In terms of production, the IEA estimated flat output in December versus November at 800kbd. While PDVSA has signalled its intention of increasing production from present levels, this is likely to prove challenging given current production difficulties and the need to repair existing infrastructure as well as bring fresh investment online. If the country is to head back into a sanctions framework, this will add further complexity in reaching higher output levels given the difficulty of securing international support and investment outside of the nation’s close allies and partners and what has already been provided by Iran, Russia, and China.
However, recent developments related to both the opposition primary elections where the primary winner Maria Corina Machado has been barred from holding public office and the result declared illegitimate. Along with a criminal investigation launched into the primary organisers, this puts into question the prospects of the upcoming Presidential election scheduled for 2024. All of which would have likely added pressure to the deal at a later stage, had the US not announced ending this period of sanctions relief.

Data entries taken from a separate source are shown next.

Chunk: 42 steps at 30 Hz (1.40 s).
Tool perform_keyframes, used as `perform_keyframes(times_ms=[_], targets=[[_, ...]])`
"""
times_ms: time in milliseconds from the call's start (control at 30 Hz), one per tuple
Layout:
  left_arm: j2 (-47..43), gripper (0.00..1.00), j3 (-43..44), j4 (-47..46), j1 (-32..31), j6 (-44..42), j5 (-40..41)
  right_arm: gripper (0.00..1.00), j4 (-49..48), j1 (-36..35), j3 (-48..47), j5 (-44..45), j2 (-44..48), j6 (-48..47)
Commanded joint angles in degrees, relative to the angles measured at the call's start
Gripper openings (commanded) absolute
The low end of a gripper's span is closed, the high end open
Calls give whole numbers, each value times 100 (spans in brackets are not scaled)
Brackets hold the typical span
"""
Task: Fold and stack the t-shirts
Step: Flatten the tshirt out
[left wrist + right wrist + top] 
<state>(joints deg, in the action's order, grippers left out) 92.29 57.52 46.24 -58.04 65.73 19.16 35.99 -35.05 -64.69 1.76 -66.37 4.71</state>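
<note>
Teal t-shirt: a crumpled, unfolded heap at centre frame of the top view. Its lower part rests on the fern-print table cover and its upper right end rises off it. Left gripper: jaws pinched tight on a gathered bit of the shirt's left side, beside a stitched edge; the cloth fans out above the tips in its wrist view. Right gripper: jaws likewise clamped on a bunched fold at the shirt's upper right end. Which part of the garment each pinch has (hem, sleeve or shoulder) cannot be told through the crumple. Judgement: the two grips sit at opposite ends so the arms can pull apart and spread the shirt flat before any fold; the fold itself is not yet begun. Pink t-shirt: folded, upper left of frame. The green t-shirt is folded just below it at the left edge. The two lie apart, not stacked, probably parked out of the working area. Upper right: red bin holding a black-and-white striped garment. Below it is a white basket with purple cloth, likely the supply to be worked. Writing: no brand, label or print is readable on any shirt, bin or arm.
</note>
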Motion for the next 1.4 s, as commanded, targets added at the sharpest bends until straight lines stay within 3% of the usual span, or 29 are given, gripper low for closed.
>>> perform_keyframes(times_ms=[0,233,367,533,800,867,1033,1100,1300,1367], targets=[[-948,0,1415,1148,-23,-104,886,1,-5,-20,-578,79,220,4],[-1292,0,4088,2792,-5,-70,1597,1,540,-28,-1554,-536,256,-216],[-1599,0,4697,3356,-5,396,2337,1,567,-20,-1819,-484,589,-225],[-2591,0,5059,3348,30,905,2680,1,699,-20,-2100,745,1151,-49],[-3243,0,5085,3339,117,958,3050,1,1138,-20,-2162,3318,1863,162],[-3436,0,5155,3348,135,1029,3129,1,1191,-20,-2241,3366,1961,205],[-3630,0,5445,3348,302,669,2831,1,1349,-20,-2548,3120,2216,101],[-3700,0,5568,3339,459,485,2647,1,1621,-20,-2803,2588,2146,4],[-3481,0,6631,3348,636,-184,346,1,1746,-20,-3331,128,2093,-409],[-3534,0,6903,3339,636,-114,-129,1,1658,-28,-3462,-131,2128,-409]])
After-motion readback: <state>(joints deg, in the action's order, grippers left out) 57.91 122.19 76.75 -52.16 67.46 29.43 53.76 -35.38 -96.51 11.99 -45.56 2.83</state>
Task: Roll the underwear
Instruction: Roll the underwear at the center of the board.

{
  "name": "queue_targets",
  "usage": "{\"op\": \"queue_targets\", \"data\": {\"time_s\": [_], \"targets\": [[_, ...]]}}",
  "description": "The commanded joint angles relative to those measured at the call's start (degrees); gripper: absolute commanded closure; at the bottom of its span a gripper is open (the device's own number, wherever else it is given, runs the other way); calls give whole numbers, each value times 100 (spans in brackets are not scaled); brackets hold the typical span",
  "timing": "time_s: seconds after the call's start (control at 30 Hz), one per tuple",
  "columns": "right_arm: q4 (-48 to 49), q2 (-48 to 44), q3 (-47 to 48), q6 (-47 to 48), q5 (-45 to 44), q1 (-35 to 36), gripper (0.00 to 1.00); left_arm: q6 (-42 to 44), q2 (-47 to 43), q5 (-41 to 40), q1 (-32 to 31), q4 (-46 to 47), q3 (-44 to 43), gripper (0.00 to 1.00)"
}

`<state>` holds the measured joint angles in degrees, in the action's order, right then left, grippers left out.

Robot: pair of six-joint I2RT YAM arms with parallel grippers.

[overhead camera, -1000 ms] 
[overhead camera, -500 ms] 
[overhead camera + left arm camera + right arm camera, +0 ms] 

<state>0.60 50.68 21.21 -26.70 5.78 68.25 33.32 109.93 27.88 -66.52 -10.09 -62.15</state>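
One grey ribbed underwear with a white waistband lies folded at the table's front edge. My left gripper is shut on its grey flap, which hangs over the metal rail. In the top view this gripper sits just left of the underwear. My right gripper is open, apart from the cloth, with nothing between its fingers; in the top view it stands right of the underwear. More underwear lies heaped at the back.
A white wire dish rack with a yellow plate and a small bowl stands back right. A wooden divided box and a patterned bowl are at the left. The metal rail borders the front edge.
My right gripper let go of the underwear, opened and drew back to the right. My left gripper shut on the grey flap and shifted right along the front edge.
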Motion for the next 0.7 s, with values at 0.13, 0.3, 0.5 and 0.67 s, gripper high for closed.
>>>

Additionally, pressure came towards the end of last year from a December 3rd referendum to annex the Essequibo region of neighbouring Guyana. The results and validity of this referendum have been called into question by the international community, particularly the US, given poll numbers and reported voter turnout figures. This led to an increase in Venezuelan military activity on the border, and an executive order from President Maduro to begin oil, gas, and mineral exploration in the disputed zone. Although recent weeks since have shown a cooling of tensions and commitments to a dialogue instead of force between the countries.
These issues mean Venezuela is now set to rejoin the sanctioned oil market alongside Russia and Iran. Although it is important to note that the US government has left the option open for the Maduro regime to recommit to the original deal, there appears little indication of a significant improvement which would warrant a reversal of the US government’s decision. These developments show the potential fragility of oil sanctions relief deals as well as ongoing US commitment to upholding the other end of the deal in such a case.
Given current oil prices, it is clear that the Biden Administration does not currently feel the pressure to ease sanctions in order to lower fuel prices. This suggests that going forwards, the US is unlikely to make compromises in order to obtain sanctions relief on Iran and Russia, ensuring a large black oil market remains for the time being.